-- Problem requirements --
Quote the listing below in its entirety.
(Provided data Opens)
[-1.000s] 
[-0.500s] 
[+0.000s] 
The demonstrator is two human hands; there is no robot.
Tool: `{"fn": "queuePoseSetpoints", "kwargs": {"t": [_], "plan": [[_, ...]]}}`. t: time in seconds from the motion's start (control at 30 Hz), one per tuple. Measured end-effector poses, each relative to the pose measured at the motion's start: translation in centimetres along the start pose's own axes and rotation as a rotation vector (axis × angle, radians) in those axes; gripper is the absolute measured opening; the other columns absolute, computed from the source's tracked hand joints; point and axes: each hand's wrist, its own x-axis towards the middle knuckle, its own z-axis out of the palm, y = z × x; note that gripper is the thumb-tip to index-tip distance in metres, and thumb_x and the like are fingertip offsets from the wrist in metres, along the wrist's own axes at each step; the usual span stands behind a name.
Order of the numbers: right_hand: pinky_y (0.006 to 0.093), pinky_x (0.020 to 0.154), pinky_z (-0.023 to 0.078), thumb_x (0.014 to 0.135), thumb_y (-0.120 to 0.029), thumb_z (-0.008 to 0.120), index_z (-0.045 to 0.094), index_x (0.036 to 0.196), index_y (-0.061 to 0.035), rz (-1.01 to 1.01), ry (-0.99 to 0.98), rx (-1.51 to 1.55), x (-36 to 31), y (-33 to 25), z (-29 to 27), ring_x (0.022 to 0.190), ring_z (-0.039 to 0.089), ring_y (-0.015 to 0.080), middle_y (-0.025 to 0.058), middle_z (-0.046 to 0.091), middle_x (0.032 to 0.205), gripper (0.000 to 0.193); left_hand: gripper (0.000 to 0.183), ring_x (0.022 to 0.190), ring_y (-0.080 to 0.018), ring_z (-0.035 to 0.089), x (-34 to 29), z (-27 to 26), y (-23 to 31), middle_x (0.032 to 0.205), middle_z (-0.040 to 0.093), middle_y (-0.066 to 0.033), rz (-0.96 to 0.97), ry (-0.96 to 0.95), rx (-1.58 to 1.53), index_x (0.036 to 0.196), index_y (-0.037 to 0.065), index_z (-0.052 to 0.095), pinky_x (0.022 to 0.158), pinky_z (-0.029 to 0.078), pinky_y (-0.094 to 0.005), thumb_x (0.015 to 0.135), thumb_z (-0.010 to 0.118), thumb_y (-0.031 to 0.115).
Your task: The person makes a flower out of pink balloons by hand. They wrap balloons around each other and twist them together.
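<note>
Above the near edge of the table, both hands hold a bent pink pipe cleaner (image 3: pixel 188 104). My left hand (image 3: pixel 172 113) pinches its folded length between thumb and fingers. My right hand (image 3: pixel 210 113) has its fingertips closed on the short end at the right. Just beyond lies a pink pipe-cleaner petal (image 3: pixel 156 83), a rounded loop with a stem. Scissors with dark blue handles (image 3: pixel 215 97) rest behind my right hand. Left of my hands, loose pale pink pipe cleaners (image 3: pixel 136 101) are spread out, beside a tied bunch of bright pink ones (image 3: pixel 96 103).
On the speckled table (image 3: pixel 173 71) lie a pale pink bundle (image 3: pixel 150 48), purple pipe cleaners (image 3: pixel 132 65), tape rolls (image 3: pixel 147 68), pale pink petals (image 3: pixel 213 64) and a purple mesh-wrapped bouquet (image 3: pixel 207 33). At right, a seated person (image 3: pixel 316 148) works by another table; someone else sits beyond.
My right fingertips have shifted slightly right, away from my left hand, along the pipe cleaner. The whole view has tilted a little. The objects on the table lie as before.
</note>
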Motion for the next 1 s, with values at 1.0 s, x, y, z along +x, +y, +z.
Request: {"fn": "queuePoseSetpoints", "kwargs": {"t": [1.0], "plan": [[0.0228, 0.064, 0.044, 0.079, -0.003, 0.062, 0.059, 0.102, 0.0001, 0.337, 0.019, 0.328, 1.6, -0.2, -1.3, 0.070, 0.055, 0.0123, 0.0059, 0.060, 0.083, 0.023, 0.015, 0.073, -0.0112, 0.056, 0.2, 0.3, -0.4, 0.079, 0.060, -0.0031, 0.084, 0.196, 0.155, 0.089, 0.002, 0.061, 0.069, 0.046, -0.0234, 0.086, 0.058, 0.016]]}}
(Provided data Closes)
-- Result of the exercise --
[-1.000s] 
[-0.500s] 
[+0.000s] 
The demonstrator is two human hands; there is no robot.
Tool: `{"fn": "queuePoseSetpoints", "kwargs": {"t": [_], "plan": [[_, ...]]}}`. t: time in seconds from the motion's start (control at 30 Hz), one per tuple. Measured end-effector poses, each relative to the pose measured at the motion's start: translation in centimetres along the start pose's own axes and rotation as a rotation vector (axis × angle, radians) in those axes; gripper is the absolute measured opening; the other columns absolute, computed from the source's tracked hand joints; point and axes: each hand's wrist, its own x-axis towards the middle knuckle, its own z-axis out of the palm, y = z × x; note that gripper is the thumb-tip to index-tip distance in metres, and thumb_x and the like are fingertip offsets from the wrist in metres, along the wrist's own axes at each step; the usual span stands behind a name.
Order of the numbers: right_hand: pinky_y (0.006 to 0.093), pinky_x (0.020 to 0.154), pinky_z (-0.023 to 0.078), thumb_x (0.014 to 0.135), thumb_y (-0.120 to 0.029), thumb_z (-0.008 to 0.120), index_z (-0.045 to 0.094), index_x (0.036 to 0.196), index_y (-0.061 to 0.035), rz (-1.01 to 1.01), ry (-0.99 to 0.98), rx (-1.51 to 1.55), x (-36 to 31), y (-33 to 25), z (-29 to 27), ring_x (0.022 to 0.190), ring_z (-0.039 to 0.089), ring_y (-0.015 to 0.080), middle_y (-0.025 to 0.058), middle_z (-0.046 to 0.091), middle_x (0.032 to 0.205), gripper (0.000 to 0.193); left_hand: gripper (0.000 to 0.183), ring_x (0.022 to 0.190), ring_y (-0.080 to 0.018), ring_z (-0.035 to 0.089), x (-34 to 29), z (-27 to 26), y (-23 to 31), middle_x (0.032 to 0.205), middle_z (-0.040 to 0.093), middle_y (-0.066 to 0.033), rz (-0.96 to 0.97), ry (-0.96 to 0.95), rx (-1.58 to 1.53), index_x (0.036 to 0.196), index_y (-0.037 to 0.065), index_z (-0.052 to 0.095), pinky_x (0.022 to 0.158), pinky_z (-0.029 to 0.078), pinky_y (-0.094 to 0.005), thumb_x (0.015 to 0.135), thumb_z (-0.010 to 0.118), thumb_y (-0.031 to 0.115).
Your task: The person makes a flower out of pink balloons by hand. They wrap balloons around each other and twist them together.
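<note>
Above the near edge of the table, both hands hold a bent pink pipe cleaner (image 3: pixel 188 104). My left hand (image 3: pixel 172 113) pinches its folded length between thumb and fingers. My right hand (image 3: pixel 210 113) has its fingertips closed on the short end at the right. Just beyond lies a pink pipe-cleaner petal (image 3: pixel 156 83), a rounded loop with a stem. Scissors with dark blue handles (image 3: pixel 215 97) rest behind my right hand. Left of my hands, loose pale pink pipe cleaners (image 3: pixel 136 101) are spread out, beside a tied bunch of bright pink ones (image 3: pixel 96 103).
On the speckled table (image 3: pixel 173 71) lie a pale pink bundle (image 3: pixel 150 48), purple pipe cleaners (image 3: pixel 132 65), tape rolls (image 3: pixel 147 68), pale pink petals (image 3: pixel 213 64) and a purple mesh-wrapped bouquet (image 3: pixel 207 33). At right, a seated person (image 3: pixel 316 148) works by another table; someone else sits beyond.
My right fingertips have shifted slightly right, away from my left hand, along the pipe cleaner. The whole view has tilted a little. The objects on the table lie as before.
</note>
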Motion for the next 1 s, with values at 1.0 s, x, y, z along +x, +y, +z.
Request: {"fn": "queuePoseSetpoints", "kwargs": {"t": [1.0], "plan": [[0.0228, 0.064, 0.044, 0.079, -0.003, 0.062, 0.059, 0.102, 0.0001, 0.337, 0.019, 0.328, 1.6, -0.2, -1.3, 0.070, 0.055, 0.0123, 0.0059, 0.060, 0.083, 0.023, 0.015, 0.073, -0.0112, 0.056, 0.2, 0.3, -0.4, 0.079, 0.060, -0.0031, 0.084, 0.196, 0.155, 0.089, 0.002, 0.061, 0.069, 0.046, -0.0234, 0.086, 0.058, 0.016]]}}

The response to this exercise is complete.